« États-Unis : Joe Biden conteste les restrictions sur la pilule abortive devant la Cour suprême »

La disponibilité de ce comprimé, approuvé depuis plus de deux décennies aux États-Unis, est menacée dans l’ensemble du pays américain.

Le jeudi 13 avril, l’administration du président américain Joe Biden a déclaré qu’elle ferait appel devant la Cour suprême des États-Unis pour contester les limitations d’accès à la pilule abortive imposées par une cour d’appel fédérale. Le gouvernement américain soutiendra le « jugement scientifique » de l’Agence américaine des médicaments (FDA), qui a approuvé la pilule abortive depuis plus de 20 ans, selon le ministre américain de la Justice, Merrick Garland.

Un panel de trois juges basés à La Nouvelle-Orléans a établi, mercredi, des conditions strictes pour la distribution de la mifépristone. Dorénavant, trois visites médicales sont nécessaires, et l’autorisation est limitée aux sept premières semaines de grossesse. De plus, l’envoi de la pilule par courrier est désormais interdit. Ces restrictions pourraient avoir de lourdes conséquences pour l’accès à l’avortement. Utilisée conjointement avec un autre médicament (le misoprostol), la mifépristone est responsable de plus de la moitié des avortements aux États-Unis.

Une Cour suprême dominée par les conservateurs

Le 7 avril, un juge fédéral du Texas, connu pour ses opinions ultraconservatrices, avait annulé l’autorisation de mise sur le marché de la mifépristone pour l’ensemble des États-Unis. Contredisant le consensus scientifique, il avait estimé que la mifépristone présentait des risques pour la santé des femmes et avait donc suspendu son autorisation.

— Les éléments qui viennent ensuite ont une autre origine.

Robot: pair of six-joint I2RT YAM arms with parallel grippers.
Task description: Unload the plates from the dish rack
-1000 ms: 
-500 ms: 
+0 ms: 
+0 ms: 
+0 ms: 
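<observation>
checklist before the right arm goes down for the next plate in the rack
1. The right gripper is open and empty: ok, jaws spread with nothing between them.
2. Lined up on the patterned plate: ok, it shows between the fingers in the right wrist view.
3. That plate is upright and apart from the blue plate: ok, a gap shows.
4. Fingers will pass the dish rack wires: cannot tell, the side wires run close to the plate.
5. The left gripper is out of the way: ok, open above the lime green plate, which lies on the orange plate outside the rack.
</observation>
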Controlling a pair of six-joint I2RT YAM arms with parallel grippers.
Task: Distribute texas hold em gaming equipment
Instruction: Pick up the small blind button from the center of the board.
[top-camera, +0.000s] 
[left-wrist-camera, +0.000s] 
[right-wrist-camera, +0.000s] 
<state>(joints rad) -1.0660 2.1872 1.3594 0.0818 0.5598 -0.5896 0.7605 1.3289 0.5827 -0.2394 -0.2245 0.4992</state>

Le juge texan avait accordé une semaine de délai avant l’application de sa décision pour permettre au gouvernement fédéral de faire appel. L’administration Biden avait sollicité l’intervention d’une cour d’appel de La Nouvelle-Orléans pour bloquer la décision « extraordinaire et sans précédent » du juge Matthew Kacsmaryk, nommé par Donald Trump. Cependant, la décision de la cour d’appel n’a pas satisfait les démocrates, car elle limite considérablement l’accès à la pilule.

La Cour suprême, qui est sous contrôle conservateur depuis le remaniement effectué par Donald Trump, devra trancher cette affaire. C’est cette même institution qui, en juin dernier, avait annulé la protection constitutionnelle de l’avortement, provoquant son interdiction dans une quinzaine d’États.